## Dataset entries

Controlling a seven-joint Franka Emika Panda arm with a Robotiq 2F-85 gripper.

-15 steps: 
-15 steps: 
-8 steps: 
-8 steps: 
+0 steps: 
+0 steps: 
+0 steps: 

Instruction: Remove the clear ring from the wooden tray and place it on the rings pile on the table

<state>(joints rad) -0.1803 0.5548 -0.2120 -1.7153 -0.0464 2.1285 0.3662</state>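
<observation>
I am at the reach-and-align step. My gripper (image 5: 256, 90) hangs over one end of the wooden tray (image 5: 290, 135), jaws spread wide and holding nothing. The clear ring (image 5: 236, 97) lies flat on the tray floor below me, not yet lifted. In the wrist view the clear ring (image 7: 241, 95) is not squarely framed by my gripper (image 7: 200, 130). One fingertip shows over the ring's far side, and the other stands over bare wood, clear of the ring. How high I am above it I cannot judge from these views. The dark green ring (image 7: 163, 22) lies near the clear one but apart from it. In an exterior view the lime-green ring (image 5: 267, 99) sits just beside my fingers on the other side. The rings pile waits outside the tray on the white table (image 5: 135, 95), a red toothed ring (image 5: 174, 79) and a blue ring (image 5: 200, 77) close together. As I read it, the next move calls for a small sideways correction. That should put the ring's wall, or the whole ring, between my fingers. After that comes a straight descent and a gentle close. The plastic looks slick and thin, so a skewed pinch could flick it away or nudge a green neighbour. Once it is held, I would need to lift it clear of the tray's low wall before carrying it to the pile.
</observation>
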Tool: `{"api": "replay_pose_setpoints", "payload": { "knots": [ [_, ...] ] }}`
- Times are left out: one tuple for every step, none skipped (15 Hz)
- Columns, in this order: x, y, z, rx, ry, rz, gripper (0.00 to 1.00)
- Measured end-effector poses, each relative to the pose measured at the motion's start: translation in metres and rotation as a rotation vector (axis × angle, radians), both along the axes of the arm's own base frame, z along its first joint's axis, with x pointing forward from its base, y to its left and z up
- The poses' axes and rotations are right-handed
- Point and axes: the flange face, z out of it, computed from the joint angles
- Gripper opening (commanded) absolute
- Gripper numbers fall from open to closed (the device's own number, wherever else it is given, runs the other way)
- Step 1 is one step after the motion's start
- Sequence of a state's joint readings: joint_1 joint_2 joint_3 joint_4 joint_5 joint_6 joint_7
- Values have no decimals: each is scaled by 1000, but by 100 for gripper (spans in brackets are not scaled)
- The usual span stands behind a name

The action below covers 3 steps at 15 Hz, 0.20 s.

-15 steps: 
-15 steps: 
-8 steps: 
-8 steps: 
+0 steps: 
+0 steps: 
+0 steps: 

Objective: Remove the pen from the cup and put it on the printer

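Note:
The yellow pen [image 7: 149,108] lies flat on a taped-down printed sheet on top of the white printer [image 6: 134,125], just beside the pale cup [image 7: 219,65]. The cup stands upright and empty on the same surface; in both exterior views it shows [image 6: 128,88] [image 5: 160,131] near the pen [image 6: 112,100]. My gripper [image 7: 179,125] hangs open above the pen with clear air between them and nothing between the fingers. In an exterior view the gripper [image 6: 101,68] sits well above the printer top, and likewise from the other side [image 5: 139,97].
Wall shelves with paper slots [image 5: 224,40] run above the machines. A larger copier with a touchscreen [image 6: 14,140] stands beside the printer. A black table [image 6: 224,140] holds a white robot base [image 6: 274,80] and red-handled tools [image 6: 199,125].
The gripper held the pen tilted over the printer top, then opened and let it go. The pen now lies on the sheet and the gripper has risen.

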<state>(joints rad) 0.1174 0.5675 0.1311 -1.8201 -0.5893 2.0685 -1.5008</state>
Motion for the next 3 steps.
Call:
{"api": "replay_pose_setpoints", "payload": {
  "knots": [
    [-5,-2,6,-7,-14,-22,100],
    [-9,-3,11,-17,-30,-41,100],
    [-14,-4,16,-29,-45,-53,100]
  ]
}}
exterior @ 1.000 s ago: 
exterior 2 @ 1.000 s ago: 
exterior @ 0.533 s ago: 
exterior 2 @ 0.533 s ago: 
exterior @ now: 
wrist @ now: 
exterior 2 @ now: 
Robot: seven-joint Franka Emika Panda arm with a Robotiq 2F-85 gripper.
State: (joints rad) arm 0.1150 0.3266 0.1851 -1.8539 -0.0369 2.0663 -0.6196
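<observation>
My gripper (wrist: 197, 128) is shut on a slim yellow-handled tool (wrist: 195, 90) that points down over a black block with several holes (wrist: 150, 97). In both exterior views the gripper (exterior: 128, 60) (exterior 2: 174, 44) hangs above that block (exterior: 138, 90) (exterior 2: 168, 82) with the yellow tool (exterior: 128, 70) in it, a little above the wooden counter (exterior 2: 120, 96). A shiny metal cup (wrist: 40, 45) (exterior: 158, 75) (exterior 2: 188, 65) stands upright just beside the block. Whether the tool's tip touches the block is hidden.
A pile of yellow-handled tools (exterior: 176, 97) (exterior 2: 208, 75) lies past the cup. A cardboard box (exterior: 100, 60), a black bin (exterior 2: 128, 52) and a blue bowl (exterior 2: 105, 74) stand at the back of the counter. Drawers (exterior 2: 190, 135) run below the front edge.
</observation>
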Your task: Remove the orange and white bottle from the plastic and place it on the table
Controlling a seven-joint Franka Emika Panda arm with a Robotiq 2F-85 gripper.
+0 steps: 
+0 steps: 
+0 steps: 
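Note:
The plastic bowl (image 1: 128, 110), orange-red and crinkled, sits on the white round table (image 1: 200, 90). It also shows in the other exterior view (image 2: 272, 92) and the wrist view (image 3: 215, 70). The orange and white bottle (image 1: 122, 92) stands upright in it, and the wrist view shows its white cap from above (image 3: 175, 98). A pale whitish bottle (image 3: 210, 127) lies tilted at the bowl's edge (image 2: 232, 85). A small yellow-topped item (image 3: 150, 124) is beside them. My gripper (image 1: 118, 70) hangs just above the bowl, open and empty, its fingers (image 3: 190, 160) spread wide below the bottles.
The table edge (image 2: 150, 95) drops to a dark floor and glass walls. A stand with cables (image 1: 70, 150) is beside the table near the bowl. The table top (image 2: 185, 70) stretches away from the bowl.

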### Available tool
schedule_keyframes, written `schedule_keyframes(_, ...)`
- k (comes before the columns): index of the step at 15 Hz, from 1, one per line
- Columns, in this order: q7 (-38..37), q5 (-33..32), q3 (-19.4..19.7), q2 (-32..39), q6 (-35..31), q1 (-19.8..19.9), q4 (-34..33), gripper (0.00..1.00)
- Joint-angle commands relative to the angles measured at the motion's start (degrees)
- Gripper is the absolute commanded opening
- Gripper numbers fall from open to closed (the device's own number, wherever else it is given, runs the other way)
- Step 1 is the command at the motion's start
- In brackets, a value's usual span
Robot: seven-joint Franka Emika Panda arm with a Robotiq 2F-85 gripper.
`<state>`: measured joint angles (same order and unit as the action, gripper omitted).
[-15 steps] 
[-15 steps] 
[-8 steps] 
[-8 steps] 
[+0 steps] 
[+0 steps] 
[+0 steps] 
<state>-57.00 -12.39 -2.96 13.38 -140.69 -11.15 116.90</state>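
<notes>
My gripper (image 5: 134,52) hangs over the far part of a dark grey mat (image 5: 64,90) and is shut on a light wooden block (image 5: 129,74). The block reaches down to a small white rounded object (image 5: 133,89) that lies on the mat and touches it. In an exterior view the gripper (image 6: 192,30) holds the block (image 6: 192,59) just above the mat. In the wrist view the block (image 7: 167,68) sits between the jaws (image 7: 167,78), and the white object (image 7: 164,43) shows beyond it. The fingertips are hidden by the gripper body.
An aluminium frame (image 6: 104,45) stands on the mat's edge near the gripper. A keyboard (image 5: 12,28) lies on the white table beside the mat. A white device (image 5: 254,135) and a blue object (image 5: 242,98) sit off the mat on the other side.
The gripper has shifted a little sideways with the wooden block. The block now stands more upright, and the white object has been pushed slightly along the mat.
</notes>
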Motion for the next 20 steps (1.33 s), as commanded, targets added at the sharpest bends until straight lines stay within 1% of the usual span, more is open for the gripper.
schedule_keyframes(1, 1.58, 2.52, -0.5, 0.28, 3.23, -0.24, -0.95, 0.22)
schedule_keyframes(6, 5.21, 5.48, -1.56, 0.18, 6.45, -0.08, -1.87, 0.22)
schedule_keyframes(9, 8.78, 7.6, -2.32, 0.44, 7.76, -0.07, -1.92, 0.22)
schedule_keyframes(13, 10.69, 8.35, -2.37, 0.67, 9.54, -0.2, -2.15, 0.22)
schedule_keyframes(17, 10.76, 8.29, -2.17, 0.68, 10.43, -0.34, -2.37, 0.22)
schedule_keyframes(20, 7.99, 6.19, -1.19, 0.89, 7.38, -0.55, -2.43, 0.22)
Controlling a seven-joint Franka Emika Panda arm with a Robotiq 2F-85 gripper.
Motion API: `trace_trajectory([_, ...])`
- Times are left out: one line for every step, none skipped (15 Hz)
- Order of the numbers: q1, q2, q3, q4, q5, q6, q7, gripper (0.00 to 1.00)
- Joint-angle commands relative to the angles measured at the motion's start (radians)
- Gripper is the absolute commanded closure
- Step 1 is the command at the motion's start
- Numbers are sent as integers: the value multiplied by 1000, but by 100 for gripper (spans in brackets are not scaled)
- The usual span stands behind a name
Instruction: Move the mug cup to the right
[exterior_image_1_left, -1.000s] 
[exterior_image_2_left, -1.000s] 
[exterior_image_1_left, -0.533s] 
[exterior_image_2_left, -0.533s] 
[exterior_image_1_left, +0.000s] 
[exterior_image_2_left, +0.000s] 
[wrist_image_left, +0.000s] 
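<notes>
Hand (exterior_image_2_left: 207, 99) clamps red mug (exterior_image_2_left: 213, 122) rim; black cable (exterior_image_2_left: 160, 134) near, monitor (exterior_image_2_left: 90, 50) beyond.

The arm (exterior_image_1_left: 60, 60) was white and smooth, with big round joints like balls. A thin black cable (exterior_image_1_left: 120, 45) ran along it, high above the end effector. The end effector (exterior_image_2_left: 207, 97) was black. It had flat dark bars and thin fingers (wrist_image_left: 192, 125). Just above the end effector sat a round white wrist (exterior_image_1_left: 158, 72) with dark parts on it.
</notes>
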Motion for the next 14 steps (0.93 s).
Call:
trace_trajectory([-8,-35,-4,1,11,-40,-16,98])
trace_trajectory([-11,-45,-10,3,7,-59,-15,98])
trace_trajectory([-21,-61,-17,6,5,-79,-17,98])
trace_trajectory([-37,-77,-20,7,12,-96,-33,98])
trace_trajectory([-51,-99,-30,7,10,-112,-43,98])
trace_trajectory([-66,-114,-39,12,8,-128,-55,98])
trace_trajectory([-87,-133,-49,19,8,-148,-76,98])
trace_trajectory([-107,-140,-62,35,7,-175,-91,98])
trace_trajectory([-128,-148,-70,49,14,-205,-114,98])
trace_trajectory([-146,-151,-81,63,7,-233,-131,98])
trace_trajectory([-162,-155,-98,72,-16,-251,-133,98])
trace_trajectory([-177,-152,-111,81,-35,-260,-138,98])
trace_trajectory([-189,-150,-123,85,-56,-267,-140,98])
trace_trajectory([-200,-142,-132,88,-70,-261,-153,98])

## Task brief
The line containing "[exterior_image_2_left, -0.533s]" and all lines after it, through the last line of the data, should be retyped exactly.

## Answer to the exercise
[exterior_image_2_left, -0.533s] 
[exterior_image_1_left, +0.000s] 
[exterior_image_2_left, +0.000s] 
[wrist_image_left, +0.000s] 
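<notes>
Hand (exterior_image_2_left: 207, 99) clamps red mug (exterior_image_2_left: 213, 122) rim; black cable (exterior_image_2_left: 160, 134) near, monitor (exterior_image_2_left: 90, 50) beyond.

The arm (exterior_image_1_left: 60, 60) was white and smooth, with big round joints like balls. A thin black cable (exterior_image_1_left: 120, 45) ran along it, high above the end effector. The end effector (exterior_image_2_left: 207, 97) was black. It had flat dark bars and thin fingers (wrist_image_left: 192, 125). Just above the end effector sat a round white wrist (exterior_image_1_left: 158, 72) with dark parts on it.
</notes>
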Motion for the next 14 steps (0.93 s).
Call:
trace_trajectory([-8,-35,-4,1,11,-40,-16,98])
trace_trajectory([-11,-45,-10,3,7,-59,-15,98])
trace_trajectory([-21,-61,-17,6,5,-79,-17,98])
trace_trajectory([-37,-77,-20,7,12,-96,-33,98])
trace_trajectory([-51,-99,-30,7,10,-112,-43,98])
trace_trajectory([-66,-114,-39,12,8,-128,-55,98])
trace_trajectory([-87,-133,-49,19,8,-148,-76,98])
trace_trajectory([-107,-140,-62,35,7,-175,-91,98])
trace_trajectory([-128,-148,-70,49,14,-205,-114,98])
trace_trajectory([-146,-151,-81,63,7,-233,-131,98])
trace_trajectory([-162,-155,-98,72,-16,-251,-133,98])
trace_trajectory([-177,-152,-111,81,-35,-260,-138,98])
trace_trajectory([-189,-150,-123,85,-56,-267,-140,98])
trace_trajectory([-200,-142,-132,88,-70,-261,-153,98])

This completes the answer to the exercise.